Peter Murphy is a CFACT analyst, and he has researched and advocated for a variety of policy issues, including education reform and fiscal policy. He previously wrote and edited The Chalkboard weblog for the New York Charter Schools Association, and has been published in numerous media outlets, including The Hill, New York Post and the Wall Street Journal.

The rich are different from you and me, as the saying goes. They have money. The super-rich have even more.

Some of the wealthiest people on the planet are driving and funding the climate change political agenda for more electric cars, wind turbines and solar panels, and eradication of nuclear energy and fossil fuels. Their message is clear: America and the world must reduce their reliance on traditional energy sources and adapt in order to save the planet. That means higher costs, less energy consumption and reduced living standards.

One example among many is Michael Bloomberg the successful former three-term mayor of New York City and spectacularly unsuccessful presidential candidate. Mr Bloomberg is worth about $55 billion. His climate agenda includes the elimination of the coal industry in the United States, which remains the linchpin employer for many working-class communities.

The larger fossil fuel industry in America comprises nearly five million jobs, including many union jobs, which face major contraction if climate policies take effect.

Jeff Bezos, the head of the Amazon Corporation, also embraces the climate change dogma and has committed $10 billion of his own money to address it, somehow.  This is serious cash, yet he will have plenty left over since he just became the first human to reach the $200 billion threshold of personal wealth; this, after his record-shattering recent divorce settlement with the former Mrs Bezos. Most of the world’s countries have a gross domestic product less than Mr. Bezos’ proverbial bank account, which relatively speaking may someday surpass the oil Titan himself, John D. Rockefeller, Sr.

Former oil investor and also failed presidential candidate, Tom Steyer, is another multi-million dollar donor to climate change causes and supplicant politicians.  Though a billionaire, he is a relative pauper compared to Messrs. Bloomberg and Bezos, each of whom owns more homes than most people have pairs of shoes.

Let’s not overlook the British House of Windsor, specifically, Prince Charles and sort-of Prince Harry, recently Duke of Beverly Hills and now Santa Barbara’s newest resident.  Both of them often virtue-signal how concerned they are about the urgency of climate change while they live like, well … royalty.  About the only time royals “go green” is when one of them marries or is coronated.

Final mention has to be the global warming alarmist-in-chief, Al Gore.  The former vice president turned centi-millionaire has a three-decade history of vapid pronouncements and snake-oil climate predictions gone bust that should have sent him into hiding long ago.  Rather than exile, he shamelessly screeches on, accumulates his fortune, and remains impervious as ever to his ice-melting avalanche of hypocrisy and fabrication.

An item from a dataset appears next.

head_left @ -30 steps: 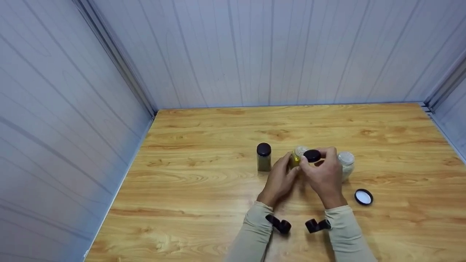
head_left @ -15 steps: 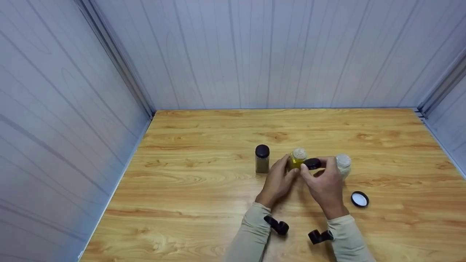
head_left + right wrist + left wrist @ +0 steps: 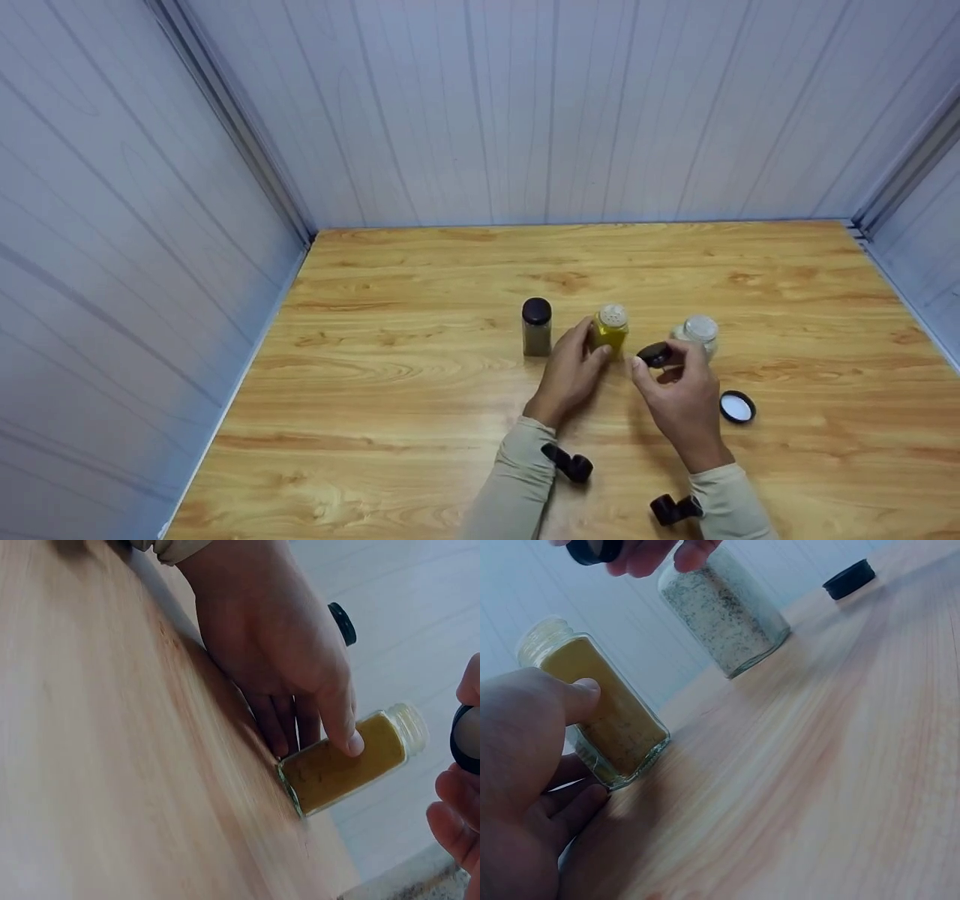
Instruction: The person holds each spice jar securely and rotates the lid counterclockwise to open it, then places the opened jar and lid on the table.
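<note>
My left hand [image 3: 571, 375] grips a square glass spice jar [image 3: 611, 335] of yellow powder, thumb on its near face. The jar stands upright on the table, its perforated shaker top uncovered. Between thumb and fingers, my right hand [image 3: 684, 394] pinches a black lid [image 3: 654, 354], held in the air to the right of that jar. In the right wrist view, the pale inside of this lid [image 3: 469, 736] shows. Just behind the right hand stands a jar of pale, speckled seasoning [image 3: 721, 615], also without a lid; the hand partly hides it in the head view.
A jar with dark contents [image 3: 537, 328], capped in black, stands left of the left hand. Another black lid [image 3: 737, 407] lies white inside up on the wooden table [image 3: 375, 420], right of the right hand. Panelled walls [image 3: 510, 112] border the table.
My right hand has drawn the black lid away from the yellow jar, rightward and toward me. The left hand keeps its grip on the jar. The head view has shifted slightly.
</note>
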Available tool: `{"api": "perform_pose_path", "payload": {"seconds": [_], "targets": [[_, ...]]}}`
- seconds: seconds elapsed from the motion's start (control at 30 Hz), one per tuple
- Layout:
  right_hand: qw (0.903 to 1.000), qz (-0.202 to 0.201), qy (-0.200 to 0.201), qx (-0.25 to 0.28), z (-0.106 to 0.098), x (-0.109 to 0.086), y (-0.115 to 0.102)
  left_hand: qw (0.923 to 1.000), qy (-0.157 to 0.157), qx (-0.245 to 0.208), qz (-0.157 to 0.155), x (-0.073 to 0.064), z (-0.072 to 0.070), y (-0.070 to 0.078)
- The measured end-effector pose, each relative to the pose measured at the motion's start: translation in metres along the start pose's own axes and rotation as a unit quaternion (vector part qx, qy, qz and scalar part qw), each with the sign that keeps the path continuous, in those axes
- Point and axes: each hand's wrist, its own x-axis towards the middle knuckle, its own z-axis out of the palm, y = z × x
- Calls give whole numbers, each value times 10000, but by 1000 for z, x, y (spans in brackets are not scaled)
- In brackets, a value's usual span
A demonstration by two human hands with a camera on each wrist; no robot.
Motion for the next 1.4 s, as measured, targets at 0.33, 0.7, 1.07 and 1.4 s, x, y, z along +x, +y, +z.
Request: {"api": "perform_pose_path", "payload": {"seconds": [0.33,0.7,1.07,1.4], "targets": [[9999,-71,-75,-112,-7,-9,5,9999,63,-75,-97,-4,-2,-1],[9988,228,-421,-50,-5,-21,9,9999,6,-34,-167,-5,-1,-2],[9930,574,-969,-366,-16,-24,15,9997,40,-164,-190,-4,1,-1],[9857,704,-1335,-747,-25,-21,24,9994,-71,-237,-255,-1,1,0]]}}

The list of wealthy individuals who are funding global warming causes and politicians, and urging enactment of climate policies, is a long one, including lesser known millionaires and billionaires from Wall Street, Silicon Valley and Hollywood.  No doubt many, if not all, such people really believe something is occurring with Earth’s climate such that reduced carbon emissions would alter it.

This begs the question: how strongly do any of these high-consumption climate adherents actually believe in the planet’s doomsday from carbon emissions?  For example, has Mike Bloomberg or Jeff Bezos contemplated razing one or more of their mega-mansions into open space or mothballing their private jets?  It would be akin the average person losing a 20-dollar bill in a shopping mall.  Instead, they have piled up real estate castles with all the fossil fuel energy and excavation needed to sustain them, while doubling down on their commitment to “fighting” climate change.  Their opulence betrays them.

I don’t begrudge any of these people amassing fortunes.  America remains a mostly free country, and freedom includes the right to build wealth as large as your talents, initiative, labor and luck will take you. It is nonetheless distasteful in the extreme for highly affluent people to fund a dubious agenda that threatens the livelihoods of middle income, working-class, and poor people, especially in the developing world, who are heavily dependent on affordable, reliable energy.

High-profile, preening rich people can easily be noticed. It would be newsworthy and impactful if some of them announced they were eschewing their carbon-tonnage lifestyles to fight climate change and demanded the same from their fellow travellers.  In a bygone era, steel mogul Andrew Carnegie donated about 90 per cent of his enormous wealth. His present-day peers should follow suit.

Don’t bet the ranch or shoe collection that any such thing will occur. The pervasive pattern of climate tycoons is akin to billionaire investor Warren Buffett supporting tax increases while fighting the IRS over prior-year unpaid taxes.

Virtue signalling from the wealthy and corporate chieftains by supporting tax hikes and climate change policies is cheap and easy. It costs them a pittance, and they sacrifice nothing.  Not so for everyone else.